**Exercise aim:**
For this exercise, retype each line of the material below verbatim and omit any picture.

**Data block:**
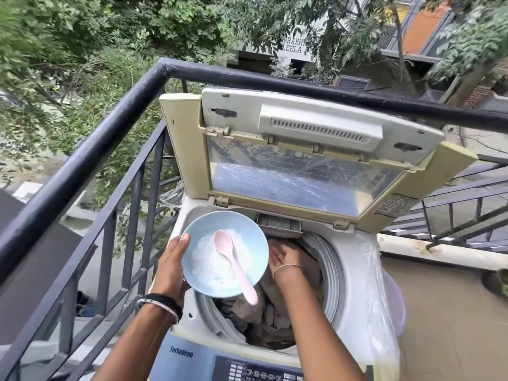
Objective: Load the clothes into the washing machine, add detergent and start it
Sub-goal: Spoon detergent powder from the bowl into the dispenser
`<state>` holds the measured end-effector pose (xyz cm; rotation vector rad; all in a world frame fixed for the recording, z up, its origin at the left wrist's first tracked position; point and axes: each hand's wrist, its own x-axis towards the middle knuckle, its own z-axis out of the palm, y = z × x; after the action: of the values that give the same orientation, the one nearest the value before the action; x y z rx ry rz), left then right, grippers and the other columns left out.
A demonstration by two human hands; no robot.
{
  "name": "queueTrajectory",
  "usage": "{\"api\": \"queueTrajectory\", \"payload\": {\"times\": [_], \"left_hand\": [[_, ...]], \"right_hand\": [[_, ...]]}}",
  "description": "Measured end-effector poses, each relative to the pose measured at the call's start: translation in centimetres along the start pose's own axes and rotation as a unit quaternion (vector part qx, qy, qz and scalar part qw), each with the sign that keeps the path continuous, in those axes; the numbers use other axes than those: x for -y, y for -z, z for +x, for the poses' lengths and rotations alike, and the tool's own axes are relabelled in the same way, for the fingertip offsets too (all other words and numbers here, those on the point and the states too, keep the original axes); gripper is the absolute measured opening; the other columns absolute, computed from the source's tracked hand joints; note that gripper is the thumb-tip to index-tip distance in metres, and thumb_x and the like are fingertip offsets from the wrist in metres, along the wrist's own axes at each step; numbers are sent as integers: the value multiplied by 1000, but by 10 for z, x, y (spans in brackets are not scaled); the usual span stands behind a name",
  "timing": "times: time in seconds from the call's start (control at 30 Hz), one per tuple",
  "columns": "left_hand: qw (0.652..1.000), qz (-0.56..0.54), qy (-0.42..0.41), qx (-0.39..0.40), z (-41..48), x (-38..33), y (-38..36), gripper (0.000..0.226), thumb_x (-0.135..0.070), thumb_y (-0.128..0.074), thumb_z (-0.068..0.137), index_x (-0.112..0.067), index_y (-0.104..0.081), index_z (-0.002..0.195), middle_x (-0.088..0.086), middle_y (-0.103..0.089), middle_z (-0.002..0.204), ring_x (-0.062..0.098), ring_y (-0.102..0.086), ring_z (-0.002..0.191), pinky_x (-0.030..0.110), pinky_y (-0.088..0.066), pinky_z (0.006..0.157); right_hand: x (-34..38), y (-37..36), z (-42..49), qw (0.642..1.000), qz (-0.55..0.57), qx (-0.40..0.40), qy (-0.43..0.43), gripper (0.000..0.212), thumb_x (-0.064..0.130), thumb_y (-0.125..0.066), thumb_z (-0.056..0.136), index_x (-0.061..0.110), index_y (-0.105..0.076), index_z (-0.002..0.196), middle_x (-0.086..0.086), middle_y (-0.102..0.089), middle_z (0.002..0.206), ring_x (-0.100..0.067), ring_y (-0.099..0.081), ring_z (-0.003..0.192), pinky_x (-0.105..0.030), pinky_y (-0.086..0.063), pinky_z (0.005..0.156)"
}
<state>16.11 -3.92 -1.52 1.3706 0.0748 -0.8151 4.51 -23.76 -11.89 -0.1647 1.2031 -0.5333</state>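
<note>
Control panel (264, 372) of the washing machine (354, 259), nearest the viewer, at the front edge of the drum opening. Above the opening's left half, the left hand (170, 268) grips a pale blue bowl (220, 224), thumb curled over the rim. The bowl holds white detergent powder (206, 259) and a pink spoon (233, 265). The right hand (286, 257) lies flat-fingered and palm up, holding nothing, over the brown clothes (275, 320) filling the drum. The lid (302, 171) stands raised behind the opening, and a black railing (110, 127) runs beyond it.
</note>
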Motion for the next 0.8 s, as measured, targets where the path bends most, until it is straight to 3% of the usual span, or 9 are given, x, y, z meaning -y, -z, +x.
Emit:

**Result for this task:**
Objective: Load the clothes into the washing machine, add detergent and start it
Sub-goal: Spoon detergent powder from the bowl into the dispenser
`<state>` holds the measured end-effector pose (xyz cm; rotation vector rad; all in a world frame fixed for the recording, z up, its origin at the left wrist's first tracked position; point and axes: each hand's wrist, its own x-axis towards the middle knuckle, its own z-axis out of the palm, y = z × x; after the action: of the values that give the same orientation, the one nearest the value before the action; x y z rx ry rz), left then right, grippers and the other columns left out.
A demonstration by two human hands; no robot.
{
  "name": "queueTrajectory",
  "usage": "{\"api\": \"queueTrajectory\", \"payload\": {\"times\": [_], \"left_hand\": [[_, ...]], \"right_hand\": [[_, ...]]}}",
  "description": "Measured end-effector poses, each relative to the pose measured at the call's start: translation in centimetres along the start pose's own axes and rotation as a unit quaternion (vector part qx, qy, qz and scalar part qw), each with the sign that keeps the path continuous, in those axes; the numbers use other axes than those: x for -y, y for -z, z for +x, for the poses' lengths and rotations alike, and the tool's own axes are relabelled in the same way, for the fingertip offsets too (all other words and numbers here, those on the point and the states too, keep the original axes); gripper is the absolute measured opening; the other columns absolute, computed from the source's tracked hand joints; note that gripper is the thumb-tip to index-tip distance in metres, and thumb_x and the like are fingertip offsets from the wrist in metres, along the wrist's own axes at each step; numbers are sent as integers: the value multiplied by 1000, but by 10 for z, x, y (spans in brackets are not scaled); the usual span stands behind a name",
  "timing": "times: time in seconds from the call's start (control at 30 Hz), one per tuple",
  "columns": "left_hand: qw (0.652..1.000), qz (-0.56..0.54), qy (-0.42..0.41), qx (-0.39..0.40), z (-41..48), x (-38..33), y (-38..36), gripper (0.000..0.226), thumb_x (-0.135..0.070), thumb_y (-0.128..0.074), thumb_z (-0.068..0.137), index_x (-0.112..0.067), index_y (-0.104..0.081), index_z (-0.002..0.195), middle_x (-0.088..0.086), middle_y (-0.103..0.089), middle_z (-0.002..0.204), ring_x (-0.062..0.098), ring_y (-0.102..0.086), ring_z (-0.002..0.191), pinky_x (-0.030..0.110), pinky_y (-0.088..0.066), pinky_z (0.006..0.157); right_hand: x (-34..38), y (-37..36), z (-42..49), qw (0.642..1.000), qz (-0.55..0.57), qx (-0.40..0.40), qy (-0.43..0.43), gripper (0.000..0.212), thumb_x (-0.064..0.130), thumb_y (-0.125..0.066), thumb_z (-0.056..0.136), index_x (-0.061..0.110), index_y (-0.105..0.076), index_z (-0.002..0.196), middle_x (-0.086..0.086), middle_y (-0.102..0.089), middle_z (0.002..0.206), ring_x (-0.100..0.067), ring_y (-0.099..0.081), ring_z (-0.003..0.192), pinky_x (-0.105..0.030), pinky_y (-0.086..0.063), pinky_z (0.005..0.156)"
}
<state>16.11 -3.92 -1.52 1.3706 0.0748 -0.8151 4.51 -23.76 -11.89 -0.1647 1.2031 -0.5333</state>
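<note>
Control panel (264, 372) of the washing machine (354, 259), nearest the viewer, at the front edge of the drum opening. Above the opening's left half, the left hand (170, 268) grips a pale blue bowl (220, 224), thumb curled over the rim. The bowl holds white detergent powder (206, 259) and a pink spoon (233, 265). The right hand (286, 257) lies flat-fingered and palm up, holding nothing, over the brown clothes (275, 320) filling the drum. The lid (302, 171) stands raised behind the opening, and a black railing (110, 127) runs beyond it.
</note>
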Motion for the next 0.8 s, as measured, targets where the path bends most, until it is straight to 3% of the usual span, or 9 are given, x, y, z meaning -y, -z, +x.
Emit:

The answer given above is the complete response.